3. Identify and discuss the strategy used by Forest Hill to compete in a commodity market. The strategy used by FHPC is to offer a full range of both products and services in order to “create a niche based on service and rapid response to customer needs.”
4. What are some examples of complexity that drive overhead costs for Forest Hill? Some examples of the complexities that drive overhead costs are: Broad range of paperboard products and services
Raw material processing process (debarking, digesting, and washing and screening of pulp) Slitting of reels for food processors
5. How does the current system capture manufacturing costs and assign then to products? The current system captures manufacturing costs and assigns them to products by multiplying the average number of reels per batch by the material cost per reel. Totaling those numbers and dividing into the total overhead.

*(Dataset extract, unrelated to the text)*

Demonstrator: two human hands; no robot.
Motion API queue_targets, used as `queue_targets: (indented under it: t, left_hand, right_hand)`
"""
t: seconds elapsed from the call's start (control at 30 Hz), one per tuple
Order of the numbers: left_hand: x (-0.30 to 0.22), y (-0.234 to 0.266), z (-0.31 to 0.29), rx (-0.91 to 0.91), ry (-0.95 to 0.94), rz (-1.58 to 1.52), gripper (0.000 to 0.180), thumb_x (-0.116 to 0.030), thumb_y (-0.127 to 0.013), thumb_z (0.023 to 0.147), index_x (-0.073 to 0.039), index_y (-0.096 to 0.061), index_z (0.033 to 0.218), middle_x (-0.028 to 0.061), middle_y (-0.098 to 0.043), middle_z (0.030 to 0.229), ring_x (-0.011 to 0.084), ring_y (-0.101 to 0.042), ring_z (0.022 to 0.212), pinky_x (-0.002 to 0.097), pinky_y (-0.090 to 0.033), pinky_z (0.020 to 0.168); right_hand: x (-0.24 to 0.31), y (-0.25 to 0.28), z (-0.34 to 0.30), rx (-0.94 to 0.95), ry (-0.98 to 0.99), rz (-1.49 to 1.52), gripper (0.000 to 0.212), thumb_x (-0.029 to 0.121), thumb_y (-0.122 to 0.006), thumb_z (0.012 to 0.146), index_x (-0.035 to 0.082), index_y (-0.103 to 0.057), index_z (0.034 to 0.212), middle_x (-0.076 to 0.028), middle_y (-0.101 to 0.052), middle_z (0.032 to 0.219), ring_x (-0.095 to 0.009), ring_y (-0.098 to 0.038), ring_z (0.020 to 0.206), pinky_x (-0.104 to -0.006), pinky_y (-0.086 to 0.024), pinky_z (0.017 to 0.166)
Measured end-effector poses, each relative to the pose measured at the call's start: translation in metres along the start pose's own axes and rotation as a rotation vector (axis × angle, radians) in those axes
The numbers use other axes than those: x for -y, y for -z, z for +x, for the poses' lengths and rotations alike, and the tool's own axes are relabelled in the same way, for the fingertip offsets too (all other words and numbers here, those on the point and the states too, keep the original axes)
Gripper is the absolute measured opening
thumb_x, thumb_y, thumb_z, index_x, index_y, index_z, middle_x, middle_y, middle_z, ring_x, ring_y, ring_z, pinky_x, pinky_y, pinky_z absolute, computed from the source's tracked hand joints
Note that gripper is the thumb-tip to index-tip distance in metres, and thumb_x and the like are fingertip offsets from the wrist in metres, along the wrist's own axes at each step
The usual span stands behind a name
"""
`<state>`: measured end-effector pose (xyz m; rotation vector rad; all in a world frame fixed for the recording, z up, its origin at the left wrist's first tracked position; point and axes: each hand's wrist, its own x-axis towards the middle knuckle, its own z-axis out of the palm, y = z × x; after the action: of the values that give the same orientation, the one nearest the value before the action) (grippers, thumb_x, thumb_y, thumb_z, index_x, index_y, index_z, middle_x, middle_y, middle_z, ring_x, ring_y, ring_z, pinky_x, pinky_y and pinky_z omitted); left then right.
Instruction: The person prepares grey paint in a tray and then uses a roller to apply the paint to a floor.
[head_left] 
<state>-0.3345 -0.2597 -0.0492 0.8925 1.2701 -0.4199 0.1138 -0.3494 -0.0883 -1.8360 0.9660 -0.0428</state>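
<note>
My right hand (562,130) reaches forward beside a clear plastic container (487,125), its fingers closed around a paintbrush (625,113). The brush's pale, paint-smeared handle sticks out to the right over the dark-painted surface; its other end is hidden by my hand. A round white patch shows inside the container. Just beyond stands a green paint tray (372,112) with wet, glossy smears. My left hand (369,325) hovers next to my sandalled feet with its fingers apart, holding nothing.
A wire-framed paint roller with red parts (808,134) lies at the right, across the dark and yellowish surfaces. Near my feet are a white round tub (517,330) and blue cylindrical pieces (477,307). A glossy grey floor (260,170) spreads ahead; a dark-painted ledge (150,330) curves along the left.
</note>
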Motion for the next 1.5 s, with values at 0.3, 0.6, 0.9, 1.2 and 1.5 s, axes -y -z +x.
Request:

A) 50 rolls x $4,800 = $240,000
B) 2 rolls x $5,200 = $10,400
C) 35 rolls x $5,600 = $196,000
D) 175 rolls x $7,400 = $1,295,000
Total A-D = $1,741,400
$1,741,400 x 1.05 = $1,828,470
6. Calculate the volume-based (traditional) cost per reel for grades A-D identified in Exhibit 1. A) $4,800 x 1.05 = 5,040 + 4,800 = $9,840
B) $5,200 x 1.05 = 5,460 + 5,200 = $10,660
C) $5,600 x 1.05 = 5,880 + 5,600 = $11,480
D) $7,400 x 1.05 = 7,770 + 7,400...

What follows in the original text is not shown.